- Exercise details -
Set down the entries below exactly as written.

- Listed entries -
----

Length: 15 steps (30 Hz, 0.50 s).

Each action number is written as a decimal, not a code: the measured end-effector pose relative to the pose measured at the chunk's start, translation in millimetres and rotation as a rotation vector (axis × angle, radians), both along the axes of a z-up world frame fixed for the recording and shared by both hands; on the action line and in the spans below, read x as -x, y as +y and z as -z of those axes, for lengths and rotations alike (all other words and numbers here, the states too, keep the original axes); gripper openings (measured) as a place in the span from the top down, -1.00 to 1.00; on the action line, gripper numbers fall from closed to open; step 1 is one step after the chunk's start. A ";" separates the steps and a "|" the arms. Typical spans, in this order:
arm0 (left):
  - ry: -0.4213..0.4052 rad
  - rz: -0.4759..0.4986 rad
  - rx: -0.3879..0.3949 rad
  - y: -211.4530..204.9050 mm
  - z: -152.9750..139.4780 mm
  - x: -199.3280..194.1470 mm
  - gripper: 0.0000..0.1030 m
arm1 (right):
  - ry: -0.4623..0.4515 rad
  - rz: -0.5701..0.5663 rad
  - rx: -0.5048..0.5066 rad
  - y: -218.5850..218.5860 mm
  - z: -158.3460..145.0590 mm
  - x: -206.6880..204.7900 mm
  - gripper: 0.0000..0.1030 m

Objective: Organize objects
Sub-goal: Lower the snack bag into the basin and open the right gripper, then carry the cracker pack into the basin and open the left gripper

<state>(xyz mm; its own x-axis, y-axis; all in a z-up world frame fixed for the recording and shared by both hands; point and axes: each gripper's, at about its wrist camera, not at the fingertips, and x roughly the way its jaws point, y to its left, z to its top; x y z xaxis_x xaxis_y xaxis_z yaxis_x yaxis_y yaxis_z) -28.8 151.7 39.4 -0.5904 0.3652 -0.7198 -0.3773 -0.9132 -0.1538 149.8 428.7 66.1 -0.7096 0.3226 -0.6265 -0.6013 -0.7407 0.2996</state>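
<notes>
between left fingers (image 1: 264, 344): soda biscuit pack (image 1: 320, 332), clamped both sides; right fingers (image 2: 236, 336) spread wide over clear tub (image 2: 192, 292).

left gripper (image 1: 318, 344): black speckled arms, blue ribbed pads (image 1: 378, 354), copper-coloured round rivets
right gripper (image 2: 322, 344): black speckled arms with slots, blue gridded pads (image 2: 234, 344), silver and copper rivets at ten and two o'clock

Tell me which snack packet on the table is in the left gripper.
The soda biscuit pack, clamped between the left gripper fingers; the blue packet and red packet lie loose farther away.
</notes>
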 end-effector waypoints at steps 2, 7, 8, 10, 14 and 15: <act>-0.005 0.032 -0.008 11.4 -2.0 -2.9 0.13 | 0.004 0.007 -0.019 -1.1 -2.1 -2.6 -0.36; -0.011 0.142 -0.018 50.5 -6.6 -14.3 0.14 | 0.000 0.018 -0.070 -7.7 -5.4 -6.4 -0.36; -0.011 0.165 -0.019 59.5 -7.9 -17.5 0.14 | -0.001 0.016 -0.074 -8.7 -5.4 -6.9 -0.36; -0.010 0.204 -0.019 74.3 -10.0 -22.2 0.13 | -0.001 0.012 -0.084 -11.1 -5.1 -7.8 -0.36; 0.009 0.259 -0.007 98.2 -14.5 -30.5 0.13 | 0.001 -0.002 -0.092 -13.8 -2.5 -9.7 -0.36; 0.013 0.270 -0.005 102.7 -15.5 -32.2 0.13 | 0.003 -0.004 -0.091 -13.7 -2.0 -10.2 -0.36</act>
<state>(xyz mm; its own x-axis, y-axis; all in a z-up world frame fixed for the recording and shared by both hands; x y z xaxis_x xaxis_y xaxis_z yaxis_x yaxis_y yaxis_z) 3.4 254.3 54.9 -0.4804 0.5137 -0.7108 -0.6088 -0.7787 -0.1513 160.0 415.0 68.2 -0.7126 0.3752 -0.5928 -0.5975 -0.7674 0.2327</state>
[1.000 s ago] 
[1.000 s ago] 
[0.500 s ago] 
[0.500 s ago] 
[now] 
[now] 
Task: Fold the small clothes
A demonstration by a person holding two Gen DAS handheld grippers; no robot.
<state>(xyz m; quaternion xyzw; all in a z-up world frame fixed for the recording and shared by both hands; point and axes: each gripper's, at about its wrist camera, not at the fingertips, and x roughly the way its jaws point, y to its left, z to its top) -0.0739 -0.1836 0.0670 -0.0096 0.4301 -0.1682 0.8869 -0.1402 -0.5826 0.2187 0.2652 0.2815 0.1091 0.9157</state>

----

- Output below -
Length: 15 steps (30 Hz, 0.50 s).

Each action number is written as a decimal, not a code: the measured end-effector pose relative to the pose measured at the chunk's start, translation in millimetres and rotation as a rotation vector (axis × angle, radians), both along the axes of a z-up world frame fixed for the recording and shared by both hands; on the action line and in the spans below, read x as -x, y as +y and z as -z of those axes, for lengths and rotations alike (all other words and numbers here, the states too, keep the original axes); gripper openings (measured) as a place in the span from the top down, -1.00 to 1.00; on the action line, gripper numbers fall from closed to open; step 1 is one step after the chunk's start. A ";" separates the steps and a "|" the arms. Typical spans, in this order:
arm0 (left):
  - ry: -0.4213..0.4052 rad
  - rz: -0.4759..0.4986 rad
  - rx: -0.3879..0.3949 rad
  - y: -211.4530..204.9050 mm
  - z: -152.9750..139.4780 mm
  - x: -199.3280..194.1470 mm
  - gripper: 0.0000..0.1030 m
arm1 (right):
  - ry: -0.4623..0.4515 rad
  - rz: -0.5701..0.5663 rad
  - rx: -0.5048..0.5066 rad
  - y: -218.5850..218.5860 mm
  - z: -158.3460..145.0590 mm
  - x: -206.6880..204.7900 mm
  - gripper: 0.0000..0.1030 m

Objective: Organize objects
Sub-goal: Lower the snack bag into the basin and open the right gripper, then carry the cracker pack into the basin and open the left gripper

<state>(xyz mm; its own x-axis, y-axis; all in a z-up world frame fixed for the recording and shared by both hands; point and axes: each gripper's, at about its wrist camera, not at the fingertips, and x roughly the way its jaws point, y to its left, z to its top; x y z xaxis_x xaxis_y xaxis_z yaxis_x yaxis_y yaxis_z) -28.8 151.7 39.4 -0.5904 0.3652 -0.7198 -0.3773 -0.9132 -0.1538 149.8 428.7 66.1 -0.7096 0.3226 -0.6265 -0.6013 -0.7407 0.2996</state>
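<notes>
between left fingers (image 1: 264, 344): soda biscuit pack (image 1: 320, 332), clamped both sides; right fingers (image 2: 236, 336) spread wide over clear tub (image 2: 192, 292).

left gripper (image 1: 318, 344): black speckled arms, blue ribbed pads (image 1: 378, 354), copper-coloured round rivets
right gripper (image 2: 322, 344): black speckled arms with slots, blue gridded pads (image 2: 234, 344), silver and copper rivets at ten and two o'clock

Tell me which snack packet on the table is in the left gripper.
The soda biscuit pack, clamped between the left gripper fingers; the blue packet and red packet lie loose farther away.
</notes>
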 end-effector waypoints at steps 2, 7, 8, 10, 14 and 15: <act>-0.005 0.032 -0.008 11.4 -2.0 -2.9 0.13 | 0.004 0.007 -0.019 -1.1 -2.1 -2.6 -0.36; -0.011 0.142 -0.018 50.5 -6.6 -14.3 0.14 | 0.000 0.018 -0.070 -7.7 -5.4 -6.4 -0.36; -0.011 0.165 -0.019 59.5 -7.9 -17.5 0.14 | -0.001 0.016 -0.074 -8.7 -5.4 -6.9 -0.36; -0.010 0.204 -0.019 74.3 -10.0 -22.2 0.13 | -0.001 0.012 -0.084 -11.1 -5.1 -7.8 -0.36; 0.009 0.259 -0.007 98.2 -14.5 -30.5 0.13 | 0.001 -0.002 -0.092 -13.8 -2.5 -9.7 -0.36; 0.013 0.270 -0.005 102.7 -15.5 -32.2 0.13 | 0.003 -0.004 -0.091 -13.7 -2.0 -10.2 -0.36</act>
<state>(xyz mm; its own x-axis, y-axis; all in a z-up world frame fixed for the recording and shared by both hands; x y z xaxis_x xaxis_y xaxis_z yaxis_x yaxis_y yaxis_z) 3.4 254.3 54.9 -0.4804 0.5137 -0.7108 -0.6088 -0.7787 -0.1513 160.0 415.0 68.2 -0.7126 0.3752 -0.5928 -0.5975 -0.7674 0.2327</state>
[1.000 s ago] 
[1.000 s ago] 
[0.500 s ago] 
[0.500 s ago] 
[now] 
[now] 
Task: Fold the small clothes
A demonstration by a person holding two Gen DAS handheld grippers; no robot.
<state>(xyz m; quaternion xyzw; all in a z-up world frame fixed for the recording and shared by both hands; point and axes: each gripper's, at about its wrist camera, not at the fingertips, and x roughly the way its jaws point, y to its left, z to its top) -0.0739 -0.1836 0.0670 -0.0096 0.4301 -0.1682 0.8869 -0.1402 -0.5826 0.2187 0.2652 0.2815 0.1091 0.9157</state>

With the answer given, the exercise is complete.